It is clearly true that many people born in the U.S. and NOT living in the U.S., have the “legal status” of being a citizen, but have not accepted the voluntary engagement that is required for meaningful “citizenship”. The story of London Mayor Boris Johnson (who was born in the U.S.) is a case in point.

Does the “legal status” of being a citizen justify imposing taxes on a person who does NOT live in the country?

The U.S. currently takes the position that the “legal status” of being a citizen is sufficient to impose taxes on a person who does not live in the U.S. Some of those with the legal status of U.S. citizen were born in the U.S. (making them 14th amendment citizens) and some were born outside the U.S. (making them citizens by an Act of Congress). There are many categories of people born in the U.S.

Five Possible Categories of Those Deemed to be U.S. Citizens Abroad and Their U.S. Connection

Those Born In The U.S. – 14th Amendment Citizenship – Who at a young age are taken by their parents to live outside the United States

The vast majority of U.S. citizens acquired U.S. citizenship because they were born in the U.S. The U.S. is aggressively taking the position that the following types of people, born in the U.S., but residents in other countries, with no economic connection to the U.S. are required to pay taxes to the U.S.:

A. Border babies: Those who were born in the U.S. and returned to Canada within months. (If their parents were Canadian citizens those border babies (who were dual citizens from birth) can renounce their U.S. citizenship without paying an Exit Tax.
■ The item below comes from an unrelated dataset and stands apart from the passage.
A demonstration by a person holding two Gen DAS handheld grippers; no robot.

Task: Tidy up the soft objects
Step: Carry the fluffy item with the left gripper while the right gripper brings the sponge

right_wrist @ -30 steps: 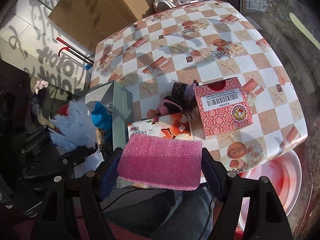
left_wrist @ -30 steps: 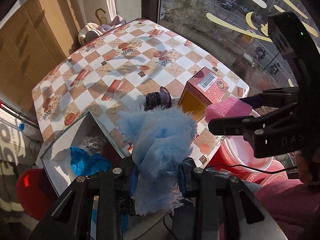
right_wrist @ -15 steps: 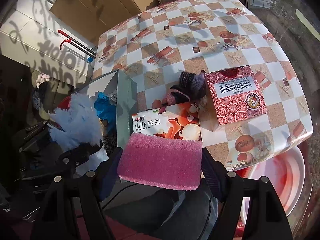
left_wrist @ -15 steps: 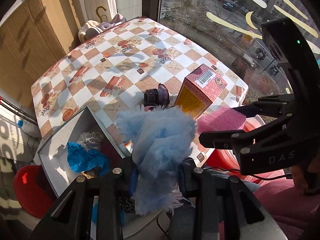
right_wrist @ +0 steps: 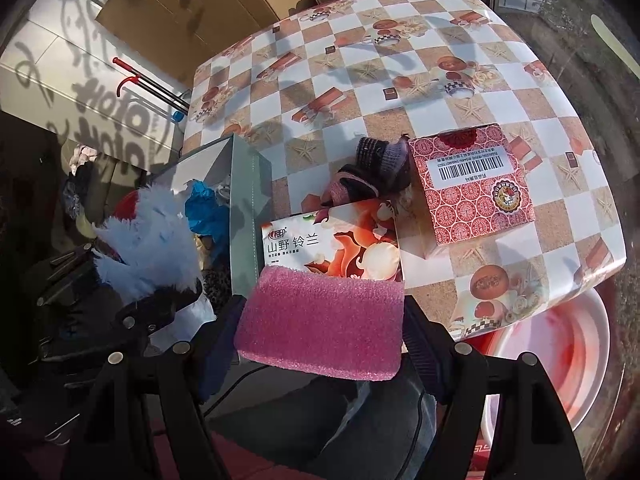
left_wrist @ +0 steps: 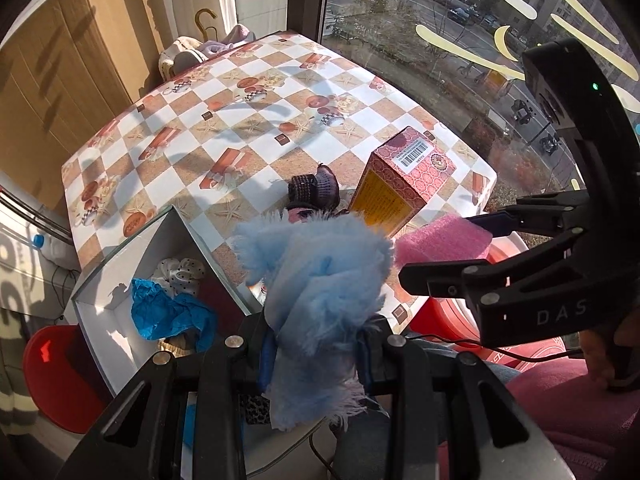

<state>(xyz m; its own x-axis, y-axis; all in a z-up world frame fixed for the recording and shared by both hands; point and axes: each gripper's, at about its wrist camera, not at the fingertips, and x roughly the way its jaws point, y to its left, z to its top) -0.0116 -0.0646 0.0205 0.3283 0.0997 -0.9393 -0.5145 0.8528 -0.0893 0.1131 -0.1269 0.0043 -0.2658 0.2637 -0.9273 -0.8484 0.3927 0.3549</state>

If their parents were U.S. citizens (meaning the children were not a dual citizens from birth) they are NOT permitted to relinquish U.S. citizenship without being subject to the Exit Tax.)

B. Children born in the U.S. who permanently left the U.S. with their parents as children (before reaching the age of majority) and who never returned to the U.S. They have never worked in the U.S. and have no connection to the U.S.

Members of Group A or Group B do not have and have never had a “voluntary connection” to the U.S. that could convert their “legal status” of citizens to the “voluntary acceptance” of the obligations of “citizenship”. Their birth in the U.S. and their moving from the U.S. were the results of decisions made by their parents. It’s hard to see how the “legal status” of being a U.S. citizen, is sufficient to require the payment of taxes to the U.S. Surely a demonstration of a “voluntary connection” to the U.S. should be required before an obligation to pay taxes is triggered.

Those born outside the U.S. – They choose neither their parents nor where they are born

C. In certain cases, the children of U.S. citizens who are born outside the U.S. are considered to be U.S. citizens. Examples include (but are not limited to), those born in Switzerland to U.S. parents. U.S. laws for the transmission of citizenship from U.S. citizen parents to children born abroad, have a long and complicated history. In fact – “American Citizens Abroad” – was founded to facilitate the acquisition of U.S. citizenship for children born abroad to U.S. citizen parents.

It is clear that that those born outside the U.S. have no connection whatsoever to the U.S. At most they have a connection to a U.S. citizen (that may or may not have a connection to the U.S.)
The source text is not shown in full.